> [TASK INSTRUCTIONS]
Retype the whole listing below precisely.

> [DATA SECTION]
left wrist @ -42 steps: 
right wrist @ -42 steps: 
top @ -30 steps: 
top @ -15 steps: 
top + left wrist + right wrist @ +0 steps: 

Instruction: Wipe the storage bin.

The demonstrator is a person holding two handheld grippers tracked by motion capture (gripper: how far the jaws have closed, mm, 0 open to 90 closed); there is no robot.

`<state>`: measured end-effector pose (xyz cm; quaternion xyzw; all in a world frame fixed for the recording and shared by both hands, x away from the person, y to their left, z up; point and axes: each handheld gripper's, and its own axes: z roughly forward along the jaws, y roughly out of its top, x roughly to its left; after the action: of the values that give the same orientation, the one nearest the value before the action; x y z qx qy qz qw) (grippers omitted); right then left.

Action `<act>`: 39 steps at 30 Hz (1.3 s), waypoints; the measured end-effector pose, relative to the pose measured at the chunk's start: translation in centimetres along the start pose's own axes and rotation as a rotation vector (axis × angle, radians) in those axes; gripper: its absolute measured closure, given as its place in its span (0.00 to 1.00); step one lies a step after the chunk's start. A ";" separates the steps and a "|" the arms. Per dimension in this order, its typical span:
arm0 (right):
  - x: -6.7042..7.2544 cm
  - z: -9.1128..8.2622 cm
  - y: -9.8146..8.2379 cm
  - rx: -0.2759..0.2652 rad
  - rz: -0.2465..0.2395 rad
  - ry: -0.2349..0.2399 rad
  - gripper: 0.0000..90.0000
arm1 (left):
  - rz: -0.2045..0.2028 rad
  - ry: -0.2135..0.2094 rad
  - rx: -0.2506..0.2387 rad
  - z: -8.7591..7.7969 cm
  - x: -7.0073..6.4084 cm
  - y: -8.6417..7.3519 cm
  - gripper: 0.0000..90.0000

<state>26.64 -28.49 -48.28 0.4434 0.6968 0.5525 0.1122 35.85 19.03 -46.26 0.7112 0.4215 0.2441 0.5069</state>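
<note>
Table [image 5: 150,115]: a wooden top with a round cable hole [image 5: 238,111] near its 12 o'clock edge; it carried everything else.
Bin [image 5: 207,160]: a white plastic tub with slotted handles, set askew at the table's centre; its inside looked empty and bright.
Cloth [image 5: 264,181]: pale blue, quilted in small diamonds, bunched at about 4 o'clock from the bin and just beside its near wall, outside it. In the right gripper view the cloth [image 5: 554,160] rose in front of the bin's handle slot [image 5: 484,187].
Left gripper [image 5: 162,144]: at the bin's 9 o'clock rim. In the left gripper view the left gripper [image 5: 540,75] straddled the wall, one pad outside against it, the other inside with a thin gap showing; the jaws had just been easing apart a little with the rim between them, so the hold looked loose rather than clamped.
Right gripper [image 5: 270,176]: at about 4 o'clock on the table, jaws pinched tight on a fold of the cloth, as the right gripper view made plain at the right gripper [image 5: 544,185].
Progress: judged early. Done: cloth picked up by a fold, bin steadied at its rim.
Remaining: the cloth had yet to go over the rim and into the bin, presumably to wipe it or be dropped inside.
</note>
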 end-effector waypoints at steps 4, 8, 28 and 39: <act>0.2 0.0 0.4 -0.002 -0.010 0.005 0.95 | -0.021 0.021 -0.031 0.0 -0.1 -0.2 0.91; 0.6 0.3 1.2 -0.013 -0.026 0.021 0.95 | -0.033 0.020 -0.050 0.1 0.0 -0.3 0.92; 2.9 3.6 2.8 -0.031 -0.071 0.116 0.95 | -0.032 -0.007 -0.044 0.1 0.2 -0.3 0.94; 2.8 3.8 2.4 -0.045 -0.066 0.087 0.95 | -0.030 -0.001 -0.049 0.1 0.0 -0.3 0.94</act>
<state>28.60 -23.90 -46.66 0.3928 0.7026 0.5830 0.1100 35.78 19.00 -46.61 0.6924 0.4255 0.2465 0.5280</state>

> [RESULT BELOW]
left wrist @ -42 steps: 
right wrist @ -42 steps: 
top @ -30 steps: 
top @ -15 steps: 
top + left wrist + right wrist @ +0 steps: 

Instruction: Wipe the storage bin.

The demonstrator is a person holding two handheld grippers tracked by motion capture (gripper: how far the jaws have closed, mm, 0 open to 90 closed); there is no robot.

`<state>`: measured end-effector pose (xyz cm; quaternion xyzw; all in a world frame fixed for the recording and shared by both hands, x away from the person, y to their left, z up; point and axes: each handheld gripper's, and its own axes: z roughly forward along the jaws, y roughly out of its top, x roughly to its left; after the action: of the values that give the same orientation, the one nearest the value before the action; x y z qx qy qz qw) (grippers omitted); right then left.

Action `<act>`: 39 steps at 30 Hz (1.3 s), waypoints; the measured end-effector pose, relative to the pose measured at the chunk's start: translation in centimetres along the start pose's own axes and rotation as a rotation vector (axis × angle, radians) in those axes; gripper: its absolute measured closure, given as its place in its span (0.00 to 1.00); step one lies a step after the chunk's start. A ";" separates the steps and a "|" the arms. Per dimension in this order, its typical span:
arm0 (right):
  - x: -6.7042..7.2544 cm
  - z: -9.1128..8.2622 cm
  - y: -9.8146..8.2379 cm
  - rx: -0.2759..0.2652 rad
  - rz: -0.2465..0.2395 rad
  - ry: -0.2349..0.2399 rad
  - gripper: 0.0000..90.0000
arm1 (left):
  - rz: -0.2045..0.2028 rad
  - ry: -0.2135..0.2094 rad
  - rx: -0.2506..0.2387 rad
  - z: -8.7591..7.7969 cm
  - x: -7.0073..6.4084 cm
  - y: -8.6417..7.3519 cm
  - gripper: 0.0000..90.0000

<state>26.64 -28.49 -48.28 0.4434 0.6968 0.5525 0.1122 35.85 19.03 -46.26 0.7112 0.4215 0.2441 0.5069</state>
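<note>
Table [image 5: 150,115]: a wooden top with a round cable hole [image 5: 238,111] near its 12 o'clock edge; it carried everything else.
Bin [image 5: 207,160]: a white plastic tub with slotted handles, set askew at the table's centre; its inside looked empty and bright.
Cloth [image 5: 264,181]: pale blue, quilted in small diamonds, bunched at about 4 o'clock from the bin and just beside its near wall, outside it. In the right gripper view the cloth [image 5: 554,160] rose in front of the bin's handle slot [image 5: 484,187].
Left gripper [image 5: 162,144]: at the bin's 9 o'clock rim. In the left gripper view the left gripper [image 5: 540,75] straddled the wall, one pad outside against it, the other inside with a thin gap showing; the jaws had just been easing apart a little with the rim between them, so the hold looked loose rather than clamped.
Right gripper [image 5: 270,176]: at about 4 o'clock on the table, jaws pinched tight on a fold of the cloth, as the right gripper view made plain at the right gripper [image 5: 544,185].
Progress: judged early. Done: cloth picked up by a fold, bin steadied at its rim.
Remaining: the cloth had yet to go over the rim and into the bin, presumably to wipe it or be dropped inside.
</note>
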 end-effector waypoints at steps 4, 8, 28 and 39: <act>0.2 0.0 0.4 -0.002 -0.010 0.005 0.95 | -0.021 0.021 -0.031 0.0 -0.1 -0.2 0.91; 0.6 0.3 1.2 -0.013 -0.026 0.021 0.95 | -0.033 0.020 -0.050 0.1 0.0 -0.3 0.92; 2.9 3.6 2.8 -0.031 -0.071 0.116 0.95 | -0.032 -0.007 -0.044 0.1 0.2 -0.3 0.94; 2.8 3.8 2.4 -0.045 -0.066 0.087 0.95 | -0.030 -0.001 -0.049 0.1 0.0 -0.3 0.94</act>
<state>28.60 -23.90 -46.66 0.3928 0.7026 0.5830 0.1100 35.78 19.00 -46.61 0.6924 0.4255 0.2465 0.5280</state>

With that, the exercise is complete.